── Exercise input ──

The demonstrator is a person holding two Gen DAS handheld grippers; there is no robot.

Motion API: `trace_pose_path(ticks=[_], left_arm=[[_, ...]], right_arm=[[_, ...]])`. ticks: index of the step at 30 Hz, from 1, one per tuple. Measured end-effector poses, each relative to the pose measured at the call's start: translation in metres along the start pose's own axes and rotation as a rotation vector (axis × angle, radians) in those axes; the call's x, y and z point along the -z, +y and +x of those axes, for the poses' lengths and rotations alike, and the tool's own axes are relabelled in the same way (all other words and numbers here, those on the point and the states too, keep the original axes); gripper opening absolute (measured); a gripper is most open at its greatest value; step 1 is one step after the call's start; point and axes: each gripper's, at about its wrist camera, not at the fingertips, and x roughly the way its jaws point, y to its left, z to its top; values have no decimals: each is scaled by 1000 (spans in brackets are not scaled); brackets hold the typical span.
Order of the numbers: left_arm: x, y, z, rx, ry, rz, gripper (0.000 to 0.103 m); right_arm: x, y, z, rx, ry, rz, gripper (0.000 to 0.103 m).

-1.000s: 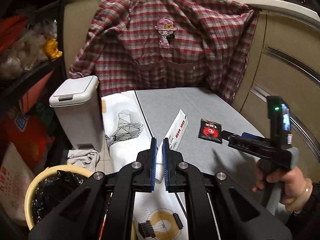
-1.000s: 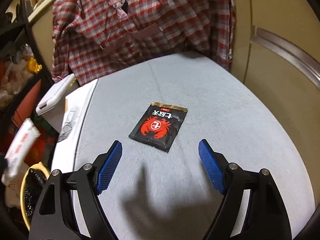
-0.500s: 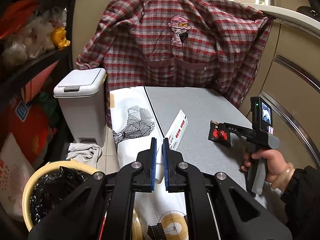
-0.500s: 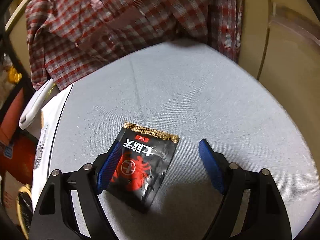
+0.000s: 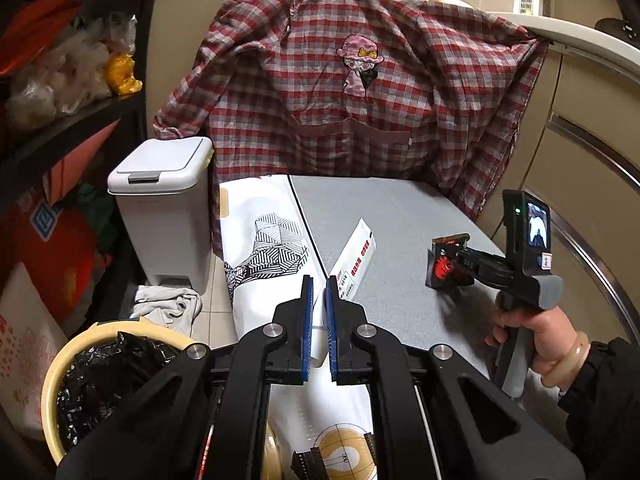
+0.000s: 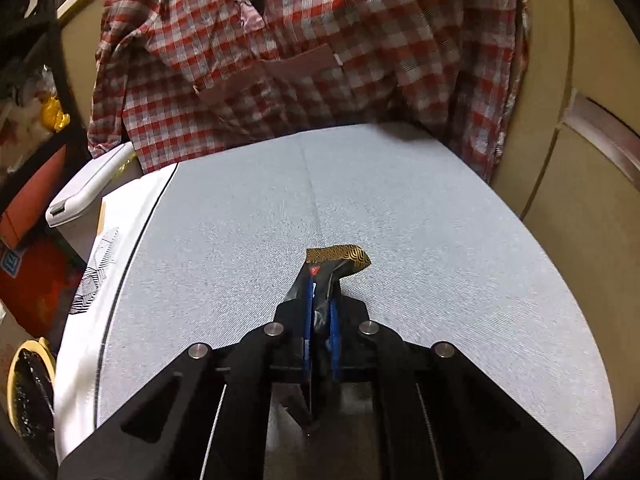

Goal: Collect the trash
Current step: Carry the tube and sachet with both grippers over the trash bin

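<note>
My right gripper [image 6: 320, 296] is shut on a black sachet [image 6: 334, 266] with a gold top edge and red print. The sachet is crumpled between the blue pads, just above the grey table [image 6: 400, 220]. From the left wrist view the sachet [image 5: 444, 266] hangs at the tip of the right gripper [image 5: 460, 264]. My left gripper [image 5: 317, 292] is shut on a long white wrapper [image 5: 356, 258] with red print, held over the table's left edge. A yellow basket with a black bag [image 5: 108, 364] sits on the floor at lower left.
A white lidded bin [image 5: 164, 208] stands left of the table. A white printed bag [image 5: 264, 248] hangs along the table's left side. A plaid shirt [image 5: 360, 100] hangs behind the table. Cabinet fronts [image 5: 580, 184] are to the right, dark shelves [image 5: 60, 80] to the left.
My right gripper closed on the black sachet, crumpling it and lifting it off the table. My left gripper stayed shut on the white wrapper and drew back slightly.
</note>
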Motion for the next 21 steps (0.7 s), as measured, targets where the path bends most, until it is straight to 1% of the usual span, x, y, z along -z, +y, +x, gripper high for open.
trace_pose_path(ticks=[4, 9, 11, 16, 21], left_arm=[[-3, -3, -8, -1, -24, 9, 6], [-7, -4, -27, -8, -56, 7, 6], [-8, -3, -36, -15, -66, 6, 6], [-11, 1, -70, -58, -105, 11, 6], [-9, 15, -108, -119, -136, 7, 6]], right_arm=[[-4, 1, -29, 22, -35, -24, 7], [-1, 8, -81, 22, -80, -23, 6], [5, 17, -109, 18, -100, -36, 6], [25, 50, -178, -49, -153, -103, 6], [45, 87, -215, -130, -163, -139, 6]])
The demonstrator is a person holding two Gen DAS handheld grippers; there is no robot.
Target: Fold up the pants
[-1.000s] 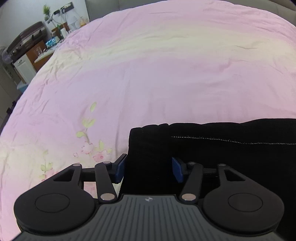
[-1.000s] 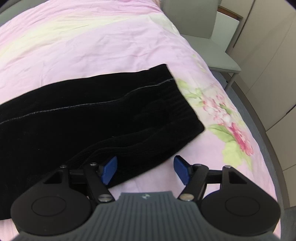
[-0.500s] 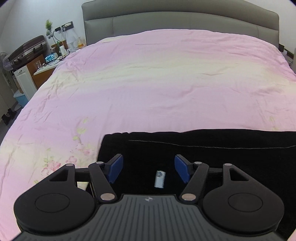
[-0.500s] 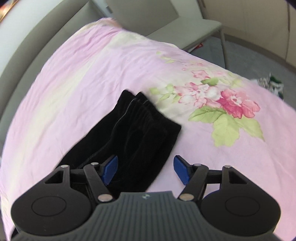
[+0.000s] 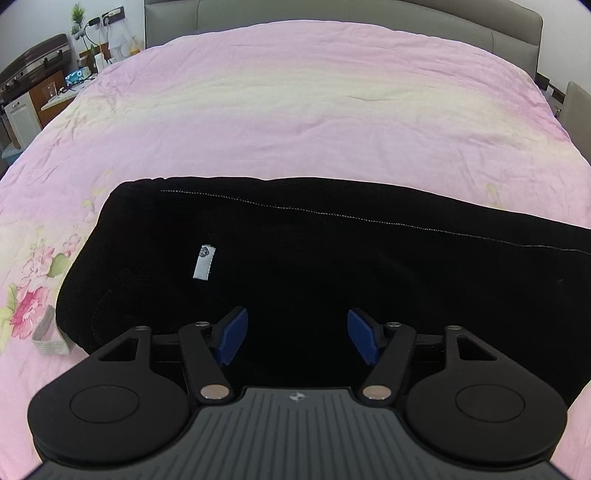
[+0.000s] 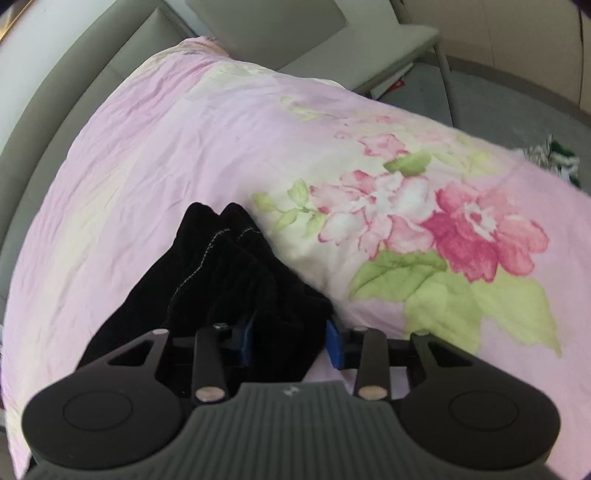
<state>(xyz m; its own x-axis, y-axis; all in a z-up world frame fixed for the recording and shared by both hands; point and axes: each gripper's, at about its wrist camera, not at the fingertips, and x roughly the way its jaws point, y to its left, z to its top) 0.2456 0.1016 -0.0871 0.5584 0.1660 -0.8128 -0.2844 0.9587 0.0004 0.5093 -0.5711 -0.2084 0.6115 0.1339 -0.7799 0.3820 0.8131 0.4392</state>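
Note:
Black pants (image 5: 332,266) lie folded lengthwise across the pink floral bedspread (image 5: 295,110), with a white label (image 5: 204,261) near their left end. My left gripper (image 5: 297,339) is open and empty, hovering over the pants' near edge. In the right wrist view my right gripper (image 6: 291,341) has narrowed around the bunched end of the pants (image 6: 229,273), with black cloth between its blue pads; the end rises from the bed.
A grey headboard (image 5: 332,14) stands at the far end. A nightstand with clutter (image 5: 74,74) is at the far left. A grey bench (image 6: 351,48) and floor (image 6: 517,92) lie beyond the bed's right side. A grey strap (image 5: 48,332) lies at the pants' left.
My right gripper has closed in on the pants' end and gathered it. My left gripper has pulled back and up, so more of the pants shows; it stays open.

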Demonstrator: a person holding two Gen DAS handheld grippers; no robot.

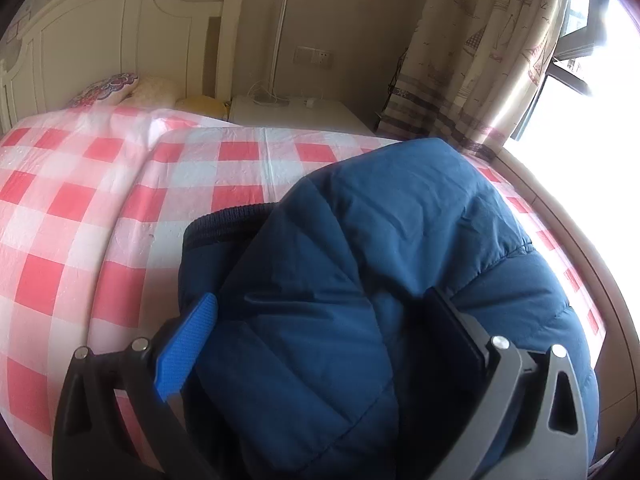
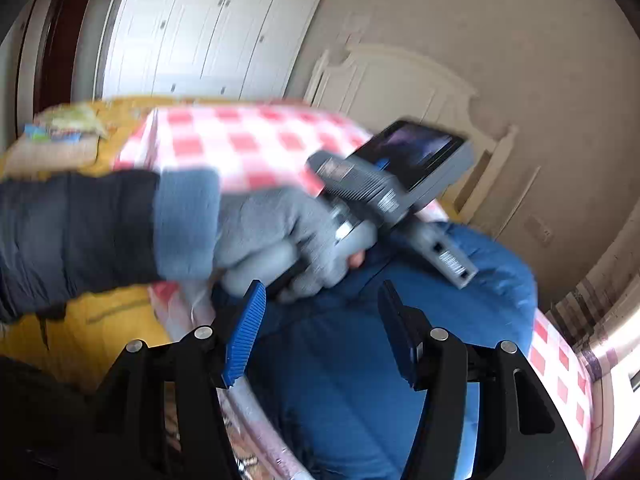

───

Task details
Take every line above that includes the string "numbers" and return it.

Solution
Motion API: `trace_pose_path(ticks=[_], left_arm=[[_, ...]], right_arm=[[_, ...]])`. ticks: index of the step at 30 Hz, from 1, one per tuple. Measured end-effector poses, each relative to the pose measured at the call's start: translation in metres along the start pose's own axes and rotation as a rotation vector (axis × angle, radians) in those axes; the call's x, y and z point along the -z, +y and +x of those axes, for the poses' lengths and rotations alike, and the tool's own axes are relabelled in the same way (all other words and numbers here, those on the point and the states too, keep the original axes); gripper opening absolute (measured); a gripper is most open at its greatest value; step 1 is one step after the call's start; point and axes: each gripper's, at about its wrist camera, not at the fingertips, and x roughly the way its jaws point, y to its left, z to its top; values have no decimals: each is scaled by 1000 (spans in brackets are not scaled); brackets hold the typical span.
Order of the numbers: left_arm: x, y, z, rx, ry, rz, gripper (0.000 to 0.103 m); right_arm: x, y, z, rx, ry, rz, gripper (0.000 to 0.103 m).

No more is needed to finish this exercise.